Work item - Print the data exactly as written, but leave out each picture.

::::::::

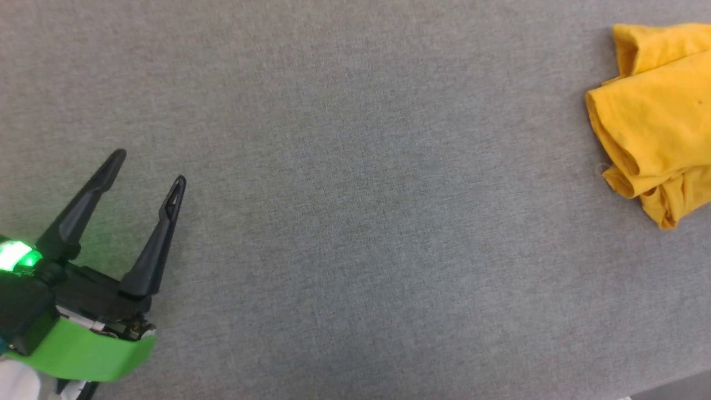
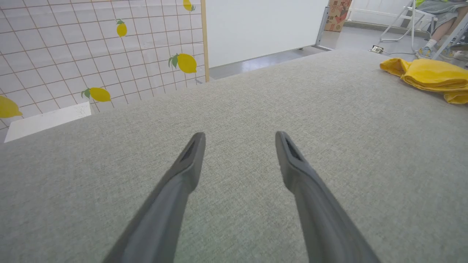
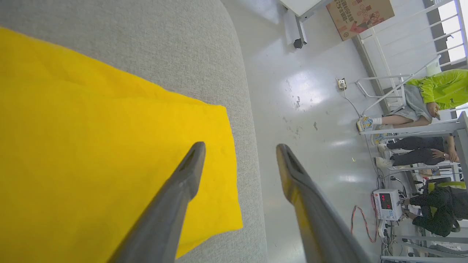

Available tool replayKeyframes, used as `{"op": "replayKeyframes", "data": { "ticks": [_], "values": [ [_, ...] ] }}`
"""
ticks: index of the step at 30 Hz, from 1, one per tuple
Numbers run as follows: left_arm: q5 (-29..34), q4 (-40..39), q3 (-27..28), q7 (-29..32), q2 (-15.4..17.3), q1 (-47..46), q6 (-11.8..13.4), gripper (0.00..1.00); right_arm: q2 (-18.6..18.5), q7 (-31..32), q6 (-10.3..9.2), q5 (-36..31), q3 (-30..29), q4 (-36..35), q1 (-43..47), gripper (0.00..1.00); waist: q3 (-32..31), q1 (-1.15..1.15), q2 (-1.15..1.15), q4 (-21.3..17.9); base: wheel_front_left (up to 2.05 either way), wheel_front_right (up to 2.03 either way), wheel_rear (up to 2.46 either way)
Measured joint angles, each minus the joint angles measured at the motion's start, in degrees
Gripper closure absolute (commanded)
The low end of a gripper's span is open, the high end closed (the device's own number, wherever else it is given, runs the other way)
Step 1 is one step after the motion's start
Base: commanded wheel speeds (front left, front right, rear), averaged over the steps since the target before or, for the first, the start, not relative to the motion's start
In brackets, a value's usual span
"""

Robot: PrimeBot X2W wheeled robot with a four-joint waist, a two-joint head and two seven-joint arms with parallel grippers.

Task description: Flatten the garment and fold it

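left pincer [image 1: 149, 169]: wide open, empty, over bare table [image 1: 355, 250] | right pincer [image 3: 240, 147]: fingers spread, gripping nothing, over garment [image 1: 655, 111] edge | garment: bunched, table's right edge, well apart from left pincer

Grey cloth-covered worktop [image 1: 355, 233], flat, rounded at its edge, bright yellow garment [image 1: 655, 116] lying on it in a loose rumpled fold near the right edge, plain side up

Lab — bench PSU [image 3: 387, 204], cables [image 3: 360, 223], seated ppl [image 3: 438, 87].
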Motion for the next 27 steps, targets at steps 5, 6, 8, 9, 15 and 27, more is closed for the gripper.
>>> {"op": "replayKeyframes", "data": {
  "ticks": [5, 6, 8, 9, 15, 27],
  "values": [
    [-0.3, 3.6, -0.8, -1.1, -2.3, -0.2, 0.9, 0.0, 1.3, -3.6, 0.0, 2.1, 0.0, 1.0, 0.1, 0.0, -3.0, 0.0, 0.0, 0.5, 0.0, 0.0, 0.0],
    [-0.5, 4.7, -0.8, -1.3, -3.0, -0.2, 1.2, 0.0, 1.9, -4.8, 0.0, 2.6, 0.1, 1.1, 0.3, 0.0, -3.8, 0.0, 0.0, 0.6, 0.0, 0.0, 0.0],
    [-0.9, 6.6, -1.1, -1.7, -4.2, -0.2, 1.6, 0.0, 2.9, -6.4, 0.0, 3.4, 0.4, 1.5, 0.9, 0.0, -5.3, -0.01, 0.0, 0.9, 0.0, 0.0, 0.0],
    [-1.0, 7.4, -1.2, -2.0, -5.0, -0.2, 1.8, 0.0, 3.6, -7.5, 0.0, 3.9, 0.4, 1.5, 1.4, 0.0, -6.1, -0.01, 0.0, 1.1, 0.0, 0.0, 0.0],
    [-1.1, 11.5, -0.5, -3.2, -9.0, -0.1, 3.2, 0.0, 8.3, -13.9, 0.0, 4.5, 0.2, -0.5, 6.1, 0.0, -11.1, -0.01, 0.0, 2.6, 0.0, 0.0, 0.0],
    [1.4, 14.0, 5.0, -3.7, -18.3, 2.3, 2.4, 0.0, 23.6, -22.6, -0.01, -1.5, 3.3, -13.0, 21.8, 0.0, -20.2, -0.01, 0.0, 8.5, 0.0, 0.0, 0.0]
  ]
}}
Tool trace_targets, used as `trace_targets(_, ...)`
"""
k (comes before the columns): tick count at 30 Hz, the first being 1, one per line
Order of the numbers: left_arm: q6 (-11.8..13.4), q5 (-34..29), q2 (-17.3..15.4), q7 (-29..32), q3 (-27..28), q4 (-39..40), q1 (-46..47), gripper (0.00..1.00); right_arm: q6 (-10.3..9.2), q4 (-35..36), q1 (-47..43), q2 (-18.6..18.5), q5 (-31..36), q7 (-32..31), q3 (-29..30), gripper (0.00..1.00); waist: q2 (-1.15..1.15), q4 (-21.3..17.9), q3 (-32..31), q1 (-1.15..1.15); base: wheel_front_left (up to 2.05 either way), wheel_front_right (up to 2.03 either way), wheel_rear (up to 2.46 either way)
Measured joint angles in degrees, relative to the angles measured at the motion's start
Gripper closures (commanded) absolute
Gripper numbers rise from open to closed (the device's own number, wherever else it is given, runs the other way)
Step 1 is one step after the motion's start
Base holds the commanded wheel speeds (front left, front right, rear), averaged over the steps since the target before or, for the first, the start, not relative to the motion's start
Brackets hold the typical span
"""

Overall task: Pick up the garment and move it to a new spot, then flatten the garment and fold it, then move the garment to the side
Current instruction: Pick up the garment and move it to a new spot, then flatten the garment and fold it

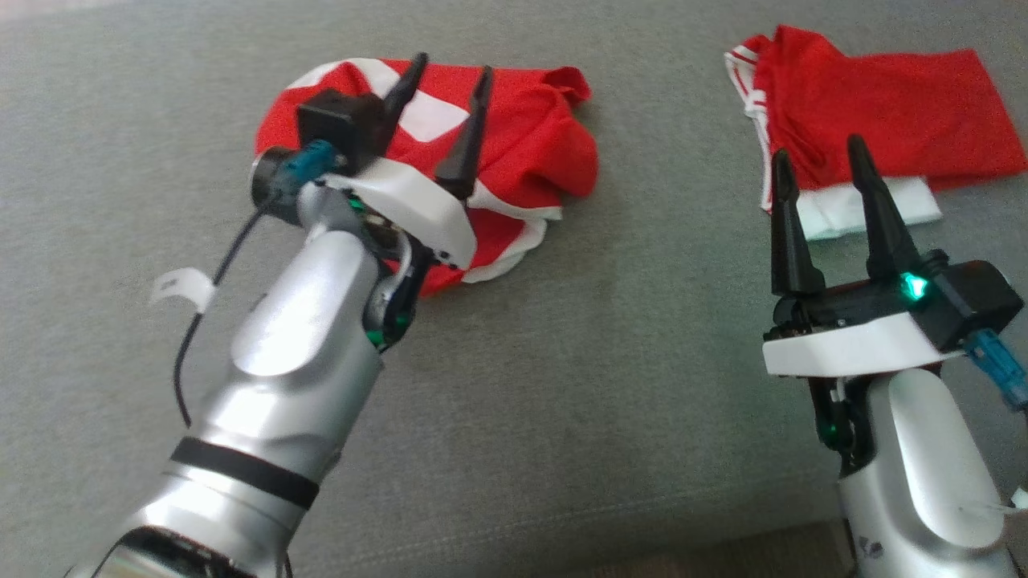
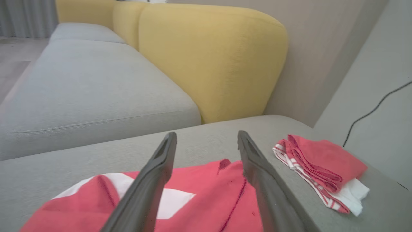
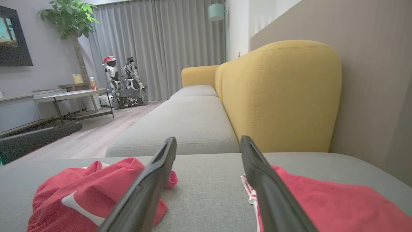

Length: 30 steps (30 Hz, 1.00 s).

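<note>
Left gripper [image 1: 452, 66] is hovering wide open, empty, over the crumpled red-and-white jersey garment [image 1: 522, 152] on the grey fabric cushion [image 1: 562, 361]. My right gripper [image 1: 819, 150] is standing open near a folded red cloth [image 1: 883, 112]; I'm judging flattening next, needing edge pinches.

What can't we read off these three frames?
Crumpled garment, head view: near-left part hidden behind the left tool and its wrist.
Same garment, left wrist view: cut off by the bottom edge, partly behind the fingers.
Folded garment, right wrist view: cut off by the bottom edge, partly behind a finger of the right tool.
Whether the left tool touches the fabric: cannot tell, head view looks from above.
</note>
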<state>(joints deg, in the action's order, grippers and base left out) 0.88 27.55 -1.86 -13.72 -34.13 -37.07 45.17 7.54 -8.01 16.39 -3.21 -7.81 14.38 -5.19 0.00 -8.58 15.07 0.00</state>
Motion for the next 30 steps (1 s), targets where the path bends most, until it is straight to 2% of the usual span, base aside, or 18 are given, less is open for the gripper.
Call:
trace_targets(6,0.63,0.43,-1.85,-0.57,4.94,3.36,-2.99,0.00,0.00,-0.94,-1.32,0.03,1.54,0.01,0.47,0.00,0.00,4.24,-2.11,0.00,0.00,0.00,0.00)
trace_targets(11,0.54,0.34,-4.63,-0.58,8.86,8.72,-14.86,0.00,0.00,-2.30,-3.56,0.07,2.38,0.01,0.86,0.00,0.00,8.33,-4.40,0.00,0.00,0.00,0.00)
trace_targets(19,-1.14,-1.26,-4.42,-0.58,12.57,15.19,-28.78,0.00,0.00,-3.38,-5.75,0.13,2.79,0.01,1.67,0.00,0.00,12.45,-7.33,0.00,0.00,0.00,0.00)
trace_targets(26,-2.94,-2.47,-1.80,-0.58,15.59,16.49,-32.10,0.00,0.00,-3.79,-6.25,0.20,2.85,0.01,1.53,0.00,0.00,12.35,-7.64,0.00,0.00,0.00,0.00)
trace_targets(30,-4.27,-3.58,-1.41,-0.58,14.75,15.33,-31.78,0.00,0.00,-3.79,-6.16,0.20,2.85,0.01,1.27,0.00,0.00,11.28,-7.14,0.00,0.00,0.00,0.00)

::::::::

Reply to the exercise -
Available tool replayKeyframes, used as `{"op": "replayKeyframes", "data": { "ticks": [_], "values": [ [_, ...] ] }}`
"""
ticks: index of the step at 30 Hz, from 1, one per tuple
Numbers run as follows: left_arm: q5 (-29..34), q4 (-40..39), q3 (-27..28), q7 (-29..32), q2 (-15.4..17.3), q1 (-47..46), q6 (-11.8..13.4), gripper (0.00..1.00); right_arm: q2 (-18.6..18.5), q7 (-31..32), q6 (-10.3..9.2), q5 (-36..31), q3 (-30..29), q4 (-36..35), q1 (-43..47), gripper (0.00..1.00); waist: q3 (-32..31), q1 (-1.15..1.15), q2 (-1.15..1.15), q4 (-21.3..17.9); base: wheel_front_left (up to 2.05 either way), wheel_front_right (up to 2.03 either way), wheel_rear (up to 2.46 either way)
Measured joint angles, each minus the joint angles measured at the motion's start, in degrees
Gripper closure absolute (commanded)
The low end of a gripper's span is open, the high end closed (the device's own number, wherever else it is given, runs the other way)
Step 1 is one step after the motion's start
Base: commanded wheel speeds (front left, front right, rear), averaged over the steps since the target before or, for the first, the start, not relative to the motion's start
In brackets, a value's usual span
"""

Robot: PrimeBot X2W wheeled robot with a four-joint waist, a two-joint head and two seven-joint arms with parallel grippers.

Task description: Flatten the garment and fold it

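left pincer [image 1: 149, 169]: wide open, empty, over bare table [image 1: 355, 250] | right pincer [image 3: 240, 147]: fingers spread, gripping nothing, over garment [image 1: 655, 111] edge | garment: bunched, table's right edge, well apart from left pincer

Grey cloth-covered worktop [image 1: 355, 233], flat, rounded at its edge, bright yellow garment [image 1: 655, 116] lying on it in a loose rumpled fold near the right edge, plain side up

Lab — bench PSU [image 3: 387, 204], cables [image 3: 360, 223], seated ppl [image 3: 438, 87].
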Motion for the next 27 steps, targets at steps 5, 6, 8, 9, 15 and 27, more is closed for the gripper.
>>> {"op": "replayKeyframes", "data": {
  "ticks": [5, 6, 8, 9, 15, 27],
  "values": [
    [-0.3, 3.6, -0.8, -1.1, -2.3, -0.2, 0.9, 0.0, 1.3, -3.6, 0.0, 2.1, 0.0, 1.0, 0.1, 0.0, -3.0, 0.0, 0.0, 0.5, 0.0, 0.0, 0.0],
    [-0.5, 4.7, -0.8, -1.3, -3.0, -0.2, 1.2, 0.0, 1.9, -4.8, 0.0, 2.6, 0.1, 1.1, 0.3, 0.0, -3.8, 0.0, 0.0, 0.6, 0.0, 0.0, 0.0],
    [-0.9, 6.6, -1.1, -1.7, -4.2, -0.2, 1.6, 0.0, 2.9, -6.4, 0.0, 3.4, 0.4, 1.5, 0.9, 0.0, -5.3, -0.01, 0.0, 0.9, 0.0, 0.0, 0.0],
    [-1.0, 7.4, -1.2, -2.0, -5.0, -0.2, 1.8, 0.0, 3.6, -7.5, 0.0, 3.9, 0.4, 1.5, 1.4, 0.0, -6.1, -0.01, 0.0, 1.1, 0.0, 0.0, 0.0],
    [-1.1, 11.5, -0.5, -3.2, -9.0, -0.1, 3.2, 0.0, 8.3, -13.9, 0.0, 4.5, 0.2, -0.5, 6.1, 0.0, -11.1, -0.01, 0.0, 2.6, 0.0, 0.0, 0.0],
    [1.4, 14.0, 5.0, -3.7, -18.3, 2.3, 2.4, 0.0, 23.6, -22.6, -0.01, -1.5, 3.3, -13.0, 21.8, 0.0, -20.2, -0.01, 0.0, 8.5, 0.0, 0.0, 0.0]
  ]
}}
Tool trace_targets, used as `trace_targets(_, ...)`
"""
k (comes before the columns): tick count at 30 Hz, the first being 1, one per line
Order of the numbers: left_arm: q6 (-11.8..13.4), q5 (-34..29), q2 (-17.3..15.4), q7 (-29..32), q3 (-27..28), q4 (-39..40), q1 (-46..47), gripper (0.00..1.00); right_arm: q6 (-10.3..9.2), q4 (-35..36), q1 (-47..43), q2 (-18.6..18.5), q5 (-31..36), q7 (-32..31), q3 (-29..30), gripper (0.00..1.00); waist: q2 (-1.15..1.15), q4 (-21.3..17.9), q3 (-32..31), q1 (-1.15..1.15); base: wheel_front_left (up to 2.05 either way), wheel_front_right (up to 2.03 either way), wheel_rear (up to 2.46 either way)
Measured joint angles in degrees, relative to the angles measured at the motion's start
Gripper closures (commanded) absolute
Gripper numbers rise from open to closed (the device's own number, wherever else it is given, runs the other way)
Step 1 is one step after the motion's start
Base holds the commanded wheel speeds (front left, front right, rear), averaged over the steps since the target before or, for the first, the start, not relative to the motion's start
Brackets hold the typical span
"""

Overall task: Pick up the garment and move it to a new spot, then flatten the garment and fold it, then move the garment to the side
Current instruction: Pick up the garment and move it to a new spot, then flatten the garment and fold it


Length: 30 steps (30 Hz, 1.00 s).

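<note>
Left gripper [image 1: 452, 66] is hovering wide open, empty, over the crumpled red-and-white jersey garment [image 1: 522, 152] on the grey fabric cushion [image 1: 562, 361]. My right gripper [image 1: 819, 150] is standing open near a folded red cloth [image 1: 883, 112]; I'm judging flattening next, needing edge pinches.

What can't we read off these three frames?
Crumpled garment, head view: near-left part hidden behind the left tool and its wrist.
Same garment, left wrist view: cut off by the bottom edge, partly behind the fingers.
Folded garment, right wrist view: cut off by the bottom edge, partly behind a finger of the right tool.
Whether the left tool touches the fabric: cannot tell, head view looks from above.
</note>
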<state>(joints deg, in the action's order, grippers and base left out) 0.88 27.55 -1.86 -13.72 -34.13 -37.07 45.17 7.54 -8.01 16.39 -3.21 -7.81 14.38 -5.19 0.00 -8.58 15.07 0.00</state>
Motion for the next 30 steps (1 s), targets where the path bends most, until it is straight to 2% of the usual span, base aside, or 18 are given, less is open for the gripper.
Call:
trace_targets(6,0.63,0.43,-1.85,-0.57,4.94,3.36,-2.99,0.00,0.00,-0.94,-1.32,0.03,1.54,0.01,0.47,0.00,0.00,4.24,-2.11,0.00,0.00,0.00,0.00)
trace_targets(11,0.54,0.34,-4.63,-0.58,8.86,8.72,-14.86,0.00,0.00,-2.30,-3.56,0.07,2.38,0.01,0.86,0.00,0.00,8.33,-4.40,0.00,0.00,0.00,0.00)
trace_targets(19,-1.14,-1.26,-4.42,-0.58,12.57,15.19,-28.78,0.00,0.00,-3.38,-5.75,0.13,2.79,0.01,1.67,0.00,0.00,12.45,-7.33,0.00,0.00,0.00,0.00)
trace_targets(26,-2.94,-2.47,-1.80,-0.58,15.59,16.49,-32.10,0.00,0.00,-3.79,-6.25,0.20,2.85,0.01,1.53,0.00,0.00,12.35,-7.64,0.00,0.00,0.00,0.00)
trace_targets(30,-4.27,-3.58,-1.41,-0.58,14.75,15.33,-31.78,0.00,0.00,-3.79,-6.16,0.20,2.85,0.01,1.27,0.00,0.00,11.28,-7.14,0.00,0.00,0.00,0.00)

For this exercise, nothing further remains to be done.